7th March 2018 by Gareth Jones 0 Comments

Rachel (47) has MS and needs regular help and support with her personal care. She receives support for 10 hours per week for things such as getting out of bed, showering and dressing as well as for other social care (8 hours per week) for help with tasks such as shopping and house maintenance.   

Rachel pays the council £40 a week for this service, money that she cannot really afford. She is hoping that next year - when the Scottish Government extends Free Personal Care to those under 65 - to be much better off.  

Following a long struggle by Frank’s Law campaigner, Amanda Kopel and the broad based Scotland Against the Care Tax, the Scottish Government will make the change from April 2019. They hope tens of thousands of people with long term conditions requiring social care will be better off as a result of the change. 

Ian Hood

Ian Hood

It’s a straightforward plan. From April next year, councils will begin a reassessment of all current social care clients to break down hours of support (or individual budgets) in to personal care and other social care. All personal care hours will be zero rated. Other social care will still be subject to charging at local rates from £10 to £20 per hour. 

Care charges are complicated and we don’t think the Scottish Government realises this. Recently we designed a Personal Care Calculator. This used information on local charging policies to estimate what an individual’s social care charges are now and what would change in the Scottish Government’s plans.    

Hundreds of disabled people used it. But the results for people were disappointing. The policy made no difference to most people. Rachel was one of those who wasn’t any better off. With eight hours of other social care support, her council would still charge her £40 a week even if she got the 10 hours of personal care free. 

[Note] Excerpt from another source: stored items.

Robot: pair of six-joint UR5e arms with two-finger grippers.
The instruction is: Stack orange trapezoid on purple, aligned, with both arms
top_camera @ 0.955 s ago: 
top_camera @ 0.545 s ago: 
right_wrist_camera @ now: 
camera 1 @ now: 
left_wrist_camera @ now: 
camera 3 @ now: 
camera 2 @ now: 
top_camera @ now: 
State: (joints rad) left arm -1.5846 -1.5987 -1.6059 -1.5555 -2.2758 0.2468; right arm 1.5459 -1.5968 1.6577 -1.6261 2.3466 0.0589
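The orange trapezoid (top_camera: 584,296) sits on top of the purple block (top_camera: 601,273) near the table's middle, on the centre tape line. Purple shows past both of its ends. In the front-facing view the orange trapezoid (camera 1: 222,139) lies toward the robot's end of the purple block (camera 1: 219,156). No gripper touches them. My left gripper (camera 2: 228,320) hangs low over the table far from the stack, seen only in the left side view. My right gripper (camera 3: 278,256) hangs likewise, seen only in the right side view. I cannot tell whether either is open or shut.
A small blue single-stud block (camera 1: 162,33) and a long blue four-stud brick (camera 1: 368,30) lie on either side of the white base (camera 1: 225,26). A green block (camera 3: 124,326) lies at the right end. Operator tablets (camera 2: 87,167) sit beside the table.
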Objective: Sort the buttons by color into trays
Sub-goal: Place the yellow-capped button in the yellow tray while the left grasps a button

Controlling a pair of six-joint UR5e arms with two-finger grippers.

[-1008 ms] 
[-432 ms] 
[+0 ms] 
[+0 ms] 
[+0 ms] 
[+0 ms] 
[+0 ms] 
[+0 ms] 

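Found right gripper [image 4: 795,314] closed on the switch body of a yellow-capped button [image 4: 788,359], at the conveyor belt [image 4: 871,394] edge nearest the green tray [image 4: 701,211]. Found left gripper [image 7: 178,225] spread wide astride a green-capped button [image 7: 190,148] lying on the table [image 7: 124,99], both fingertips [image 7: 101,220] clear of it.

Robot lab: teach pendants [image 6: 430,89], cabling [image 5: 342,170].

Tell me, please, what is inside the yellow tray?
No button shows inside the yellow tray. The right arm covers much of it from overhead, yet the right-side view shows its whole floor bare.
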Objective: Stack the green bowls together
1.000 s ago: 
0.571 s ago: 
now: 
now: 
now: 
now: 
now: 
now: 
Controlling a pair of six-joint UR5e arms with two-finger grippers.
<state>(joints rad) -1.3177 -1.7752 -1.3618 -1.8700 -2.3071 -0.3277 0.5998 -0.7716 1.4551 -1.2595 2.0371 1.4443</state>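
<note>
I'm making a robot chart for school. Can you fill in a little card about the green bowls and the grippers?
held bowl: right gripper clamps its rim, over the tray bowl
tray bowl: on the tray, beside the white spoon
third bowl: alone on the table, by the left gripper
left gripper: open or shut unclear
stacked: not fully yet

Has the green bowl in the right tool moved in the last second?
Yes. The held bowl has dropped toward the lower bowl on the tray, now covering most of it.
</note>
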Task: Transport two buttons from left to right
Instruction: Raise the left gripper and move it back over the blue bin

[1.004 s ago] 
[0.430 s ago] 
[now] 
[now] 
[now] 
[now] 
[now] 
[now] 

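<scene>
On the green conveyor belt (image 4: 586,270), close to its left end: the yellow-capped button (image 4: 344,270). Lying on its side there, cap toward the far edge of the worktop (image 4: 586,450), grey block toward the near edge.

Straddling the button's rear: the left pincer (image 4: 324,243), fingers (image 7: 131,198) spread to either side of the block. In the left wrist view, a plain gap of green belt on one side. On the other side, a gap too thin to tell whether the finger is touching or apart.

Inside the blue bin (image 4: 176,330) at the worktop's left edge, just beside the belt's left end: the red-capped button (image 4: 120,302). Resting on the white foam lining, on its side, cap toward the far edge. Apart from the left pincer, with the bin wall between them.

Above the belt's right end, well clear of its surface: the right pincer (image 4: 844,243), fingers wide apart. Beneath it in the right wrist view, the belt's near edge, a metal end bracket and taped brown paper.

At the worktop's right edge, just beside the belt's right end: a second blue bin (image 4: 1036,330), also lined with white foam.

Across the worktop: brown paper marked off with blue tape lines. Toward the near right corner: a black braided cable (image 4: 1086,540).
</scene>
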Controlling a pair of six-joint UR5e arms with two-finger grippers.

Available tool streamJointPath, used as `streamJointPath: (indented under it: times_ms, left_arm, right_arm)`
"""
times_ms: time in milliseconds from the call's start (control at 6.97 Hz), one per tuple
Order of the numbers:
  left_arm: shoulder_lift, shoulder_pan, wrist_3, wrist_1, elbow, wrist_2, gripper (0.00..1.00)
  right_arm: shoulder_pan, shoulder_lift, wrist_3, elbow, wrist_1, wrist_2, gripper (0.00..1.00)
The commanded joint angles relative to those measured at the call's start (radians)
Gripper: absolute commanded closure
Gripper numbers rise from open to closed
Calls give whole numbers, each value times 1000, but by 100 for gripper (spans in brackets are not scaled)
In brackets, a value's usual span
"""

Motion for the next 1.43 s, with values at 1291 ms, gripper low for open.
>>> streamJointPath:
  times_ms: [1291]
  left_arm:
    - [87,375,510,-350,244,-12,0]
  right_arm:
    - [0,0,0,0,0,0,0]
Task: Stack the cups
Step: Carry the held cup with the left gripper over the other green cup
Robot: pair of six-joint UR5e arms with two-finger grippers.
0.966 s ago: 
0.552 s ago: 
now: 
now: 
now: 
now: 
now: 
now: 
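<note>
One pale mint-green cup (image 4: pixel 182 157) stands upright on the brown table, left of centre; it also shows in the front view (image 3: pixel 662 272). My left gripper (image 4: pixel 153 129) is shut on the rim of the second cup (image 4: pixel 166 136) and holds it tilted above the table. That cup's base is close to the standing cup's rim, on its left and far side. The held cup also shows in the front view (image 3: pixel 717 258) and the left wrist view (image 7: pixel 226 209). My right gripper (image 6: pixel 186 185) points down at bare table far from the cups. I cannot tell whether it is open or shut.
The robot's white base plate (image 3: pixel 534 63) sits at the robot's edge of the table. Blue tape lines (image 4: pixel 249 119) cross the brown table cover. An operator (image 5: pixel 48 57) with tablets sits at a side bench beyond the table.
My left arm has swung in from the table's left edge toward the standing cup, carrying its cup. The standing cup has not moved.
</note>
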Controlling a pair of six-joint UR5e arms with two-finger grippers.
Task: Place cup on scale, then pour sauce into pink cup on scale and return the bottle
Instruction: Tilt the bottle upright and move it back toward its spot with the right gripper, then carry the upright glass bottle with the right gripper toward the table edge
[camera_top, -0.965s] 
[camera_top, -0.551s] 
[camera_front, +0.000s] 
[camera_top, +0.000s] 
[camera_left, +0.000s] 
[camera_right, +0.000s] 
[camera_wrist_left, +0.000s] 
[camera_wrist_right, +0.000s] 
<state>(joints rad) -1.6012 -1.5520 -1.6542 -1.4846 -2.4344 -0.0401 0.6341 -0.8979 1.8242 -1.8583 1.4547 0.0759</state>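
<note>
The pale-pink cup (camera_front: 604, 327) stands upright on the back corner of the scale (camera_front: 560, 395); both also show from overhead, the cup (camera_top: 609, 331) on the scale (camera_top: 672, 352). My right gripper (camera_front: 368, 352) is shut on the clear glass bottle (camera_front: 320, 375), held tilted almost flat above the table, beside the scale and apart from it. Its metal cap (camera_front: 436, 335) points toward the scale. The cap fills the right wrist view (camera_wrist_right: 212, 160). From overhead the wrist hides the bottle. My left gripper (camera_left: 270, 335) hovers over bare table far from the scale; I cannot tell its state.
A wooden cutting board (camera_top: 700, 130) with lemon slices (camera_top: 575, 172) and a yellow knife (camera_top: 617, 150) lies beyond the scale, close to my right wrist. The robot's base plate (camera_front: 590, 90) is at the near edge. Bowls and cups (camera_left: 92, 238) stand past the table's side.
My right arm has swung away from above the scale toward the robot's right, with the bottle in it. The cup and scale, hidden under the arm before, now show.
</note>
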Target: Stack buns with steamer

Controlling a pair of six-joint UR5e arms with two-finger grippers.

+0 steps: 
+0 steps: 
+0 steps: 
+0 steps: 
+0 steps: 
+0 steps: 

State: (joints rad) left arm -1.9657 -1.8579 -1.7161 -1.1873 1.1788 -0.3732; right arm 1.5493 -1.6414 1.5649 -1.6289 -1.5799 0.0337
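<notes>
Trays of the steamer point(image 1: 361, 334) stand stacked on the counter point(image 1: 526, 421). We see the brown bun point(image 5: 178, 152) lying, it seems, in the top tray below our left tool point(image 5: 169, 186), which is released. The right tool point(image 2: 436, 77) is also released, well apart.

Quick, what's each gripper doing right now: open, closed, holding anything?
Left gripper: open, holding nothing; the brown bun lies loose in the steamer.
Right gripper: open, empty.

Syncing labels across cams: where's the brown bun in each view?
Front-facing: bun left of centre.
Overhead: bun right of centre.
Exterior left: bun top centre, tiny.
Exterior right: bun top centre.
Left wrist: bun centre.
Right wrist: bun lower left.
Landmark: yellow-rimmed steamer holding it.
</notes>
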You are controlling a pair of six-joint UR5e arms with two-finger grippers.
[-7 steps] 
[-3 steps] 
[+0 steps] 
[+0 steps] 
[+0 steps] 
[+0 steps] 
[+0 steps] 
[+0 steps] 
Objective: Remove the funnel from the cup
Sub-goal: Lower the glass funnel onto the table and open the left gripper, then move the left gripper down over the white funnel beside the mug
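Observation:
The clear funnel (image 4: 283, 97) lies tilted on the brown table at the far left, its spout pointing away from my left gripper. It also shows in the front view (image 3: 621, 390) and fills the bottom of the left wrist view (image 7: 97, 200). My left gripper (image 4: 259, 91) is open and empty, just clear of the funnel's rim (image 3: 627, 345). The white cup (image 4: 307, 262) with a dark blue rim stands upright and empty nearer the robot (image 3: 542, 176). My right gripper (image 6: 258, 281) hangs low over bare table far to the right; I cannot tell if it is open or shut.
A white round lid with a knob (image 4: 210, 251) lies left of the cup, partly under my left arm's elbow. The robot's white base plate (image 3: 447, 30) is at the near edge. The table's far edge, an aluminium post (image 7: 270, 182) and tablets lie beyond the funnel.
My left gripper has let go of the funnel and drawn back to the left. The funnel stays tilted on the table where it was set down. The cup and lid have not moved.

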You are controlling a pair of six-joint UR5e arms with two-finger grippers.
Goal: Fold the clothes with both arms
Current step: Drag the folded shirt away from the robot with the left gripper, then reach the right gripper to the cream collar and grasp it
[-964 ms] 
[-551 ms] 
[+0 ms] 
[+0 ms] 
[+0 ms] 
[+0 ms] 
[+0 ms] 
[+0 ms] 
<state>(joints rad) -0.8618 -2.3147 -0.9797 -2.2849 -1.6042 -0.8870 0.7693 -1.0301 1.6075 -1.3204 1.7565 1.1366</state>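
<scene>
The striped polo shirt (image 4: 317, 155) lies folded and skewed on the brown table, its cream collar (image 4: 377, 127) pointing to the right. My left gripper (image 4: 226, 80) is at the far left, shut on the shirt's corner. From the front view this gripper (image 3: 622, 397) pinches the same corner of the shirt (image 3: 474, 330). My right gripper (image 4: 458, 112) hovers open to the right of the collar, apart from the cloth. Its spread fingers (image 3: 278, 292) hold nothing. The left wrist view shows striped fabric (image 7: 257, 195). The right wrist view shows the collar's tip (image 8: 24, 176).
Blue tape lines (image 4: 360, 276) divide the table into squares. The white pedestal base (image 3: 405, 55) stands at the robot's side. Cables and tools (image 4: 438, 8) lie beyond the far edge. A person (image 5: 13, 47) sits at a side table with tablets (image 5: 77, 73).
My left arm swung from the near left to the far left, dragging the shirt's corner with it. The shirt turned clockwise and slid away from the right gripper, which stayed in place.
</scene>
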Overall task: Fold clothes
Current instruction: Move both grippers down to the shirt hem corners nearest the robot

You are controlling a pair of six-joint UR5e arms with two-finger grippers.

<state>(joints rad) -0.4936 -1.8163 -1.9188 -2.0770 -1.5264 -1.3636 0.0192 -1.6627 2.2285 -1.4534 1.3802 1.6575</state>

The few who were better off were those with:

- a high level of savings
- a high income from paid employment
- other social care hours of less than four a week

Most people under 65 with social care needs have complicated patterns of care needing lots of other help. Whether it is help with household tasks, support to break patterns of loneliness, or just getting to places in the community, help with these will still be chargeable. 

There is a second problem. The Scottish Government will give millions of pounds to councils for this new policy. But an FOI by SACT suggests that most money will just go straight into the coffers of local authorities. 

In 2016-17, the Scottish Government gave £6 million to local authorities to increase the income disregards used in social care charges on disabled people. SACT asked councils if they had reduced their income from charges by the £6 million. Instead most had raised income from raising the charges not covered by the government’s plans. This was confirmed In the Local Government Finance Statistics published last week. Instead of 2016-17 income from service users falling by £6 million there was a rise of £1.67 million. An additional £7.67 million of social care charges was raised on disabled people. Not at all what was planned! 

Let’s not make this mistake twice. There is an easy way to make sure disabled benefit in the future. Rather than zero rating personal care hours, everyone would be given a rebate on their personal care hours set against their current charges. The rebate means that everyone with personal care will pay less and councils will be reimbursed by the government to the value of the rebate. No one loses out or is worse off. Rachel’s personal care rebate would come off her £40 per week leaving her with an overall nil charge.   

With this proposal the councils still get the additional resources from the government to implement the policy. The Scottish Government gets to keep its promise to help thousands of disabled people.   And most importantly, thousands of social care users have more money to live a better life.